Да, она действительно здесь долго лежит. Ей захотелось встать и уйти отсюда вместе с Клиффордом. Она выздоровела. У нее появилось желание смеяться, петь, шутить, и она не удержалась от провокационного вопроса:
— Вы любите меня вместе или по отдельности?
— По отдельности. — Голос Клиффорда перешел на шепот. — Я люблю тебя, Алекс, и очень сильно, но это особый разговор, а сейчас спи. Больше не болтай. Тебе нельзя. Ты целую неделю пролежала в бреду.
— Я чувствую себя хорошо и не хочу спать. Хочу разговаривать.
Клиффорд и врачи считали по-другому. Алекс сделали укол, и она заснула.
Проснулась она утром. Сквозь листву деревьев за окном пробивались пятна солнца.

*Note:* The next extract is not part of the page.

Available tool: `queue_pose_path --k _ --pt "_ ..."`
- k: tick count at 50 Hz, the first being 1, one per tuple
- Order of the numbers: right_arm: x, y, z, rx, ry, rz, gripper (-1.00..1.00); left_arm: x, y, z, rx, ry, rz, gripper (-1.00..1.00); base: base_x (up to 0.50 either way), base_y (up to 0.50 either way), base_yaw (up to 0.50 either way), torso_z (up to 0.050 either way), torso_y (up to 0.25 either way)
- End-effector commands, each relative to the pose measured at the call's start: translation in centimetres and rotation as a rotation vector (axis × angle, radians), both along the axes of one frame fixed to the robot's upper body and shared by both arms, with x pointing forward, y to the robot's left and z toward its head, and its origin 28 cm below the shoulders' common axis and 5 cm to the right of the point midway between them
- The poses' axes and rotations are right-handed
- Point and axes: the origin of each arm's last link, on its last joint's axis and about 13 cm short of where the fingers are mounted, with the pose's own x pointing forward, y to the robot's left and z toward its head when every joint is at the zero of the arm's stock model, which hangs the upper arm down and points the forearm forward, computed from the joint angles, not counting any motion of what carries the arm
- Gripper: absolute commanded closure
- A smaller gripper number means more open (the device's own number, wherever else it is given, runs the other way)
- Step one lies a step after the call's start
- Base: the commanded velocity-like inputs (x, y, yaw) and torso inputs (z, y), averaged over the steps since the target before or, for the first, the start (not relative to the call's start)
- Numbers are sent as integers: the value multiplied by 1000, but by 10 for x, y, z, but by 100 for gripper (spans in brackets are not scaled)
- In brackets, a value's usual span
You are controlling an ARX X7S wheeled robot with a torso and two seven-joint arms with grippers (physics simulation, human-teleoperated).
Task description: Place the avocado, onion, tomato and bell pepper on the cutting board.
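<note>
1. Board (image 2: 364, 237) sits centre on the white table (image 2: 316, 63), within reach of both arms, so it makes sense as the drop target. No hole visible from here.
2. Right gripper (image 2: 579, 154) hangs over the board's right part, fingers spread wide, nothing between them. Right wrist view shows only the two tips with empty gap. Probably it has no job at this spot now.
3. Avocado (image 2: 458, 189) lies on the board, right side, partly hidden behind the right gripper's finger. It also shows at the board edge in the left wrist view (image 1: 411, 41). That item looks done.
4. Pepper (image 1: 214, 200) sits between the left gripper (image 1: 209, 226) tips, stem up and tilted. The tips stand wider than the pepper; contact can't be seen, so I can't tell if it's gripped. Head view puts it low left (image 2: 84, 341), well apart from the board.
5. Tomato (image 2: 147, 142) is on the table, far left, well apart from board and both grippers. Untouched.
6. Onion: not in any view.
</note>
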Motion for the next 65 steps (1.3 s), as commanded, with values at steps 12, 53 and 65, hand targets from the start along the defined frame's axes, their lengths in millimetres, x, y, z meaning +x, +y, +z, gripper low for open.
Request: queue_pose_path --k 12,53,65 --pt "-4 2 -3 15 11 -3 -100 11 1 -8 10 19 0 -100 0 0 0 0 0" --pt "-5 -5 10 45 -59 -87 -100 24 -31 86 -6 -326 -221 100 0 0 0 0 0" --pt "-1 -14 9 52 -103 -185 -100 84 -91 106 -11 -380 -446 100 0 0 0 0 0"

Солнечные зайчики скользнули в палату и заиграли с ней, сначала вспыхивая в ее волосах, затем бесцеремонно перебираясь на ее лицо. Алекс непроизвольно улыбнулась. Она еще не открыла глаз, но чувствовала себя отдохнувшей, выспавшейся и… здоровой. Она нежилась в постели, но была готова встать и вернуться к обычной жизни. Счастье растекалось по ее телу. Оно пронизывало ее всю до кончиков пальцев на руках и ногах. Чувство радости, заключившее Алекс в свои объятия, было настолько восхитительным, что она почувствовала себя всесильной. Она распахнула глаза и увидела… Дика. Разочарование и растерянность, мгновенно отразившиеся на ее лице, составили такой забавный контраст с еще не потухшим веселым блеском глаз, что Дик рассмеялся.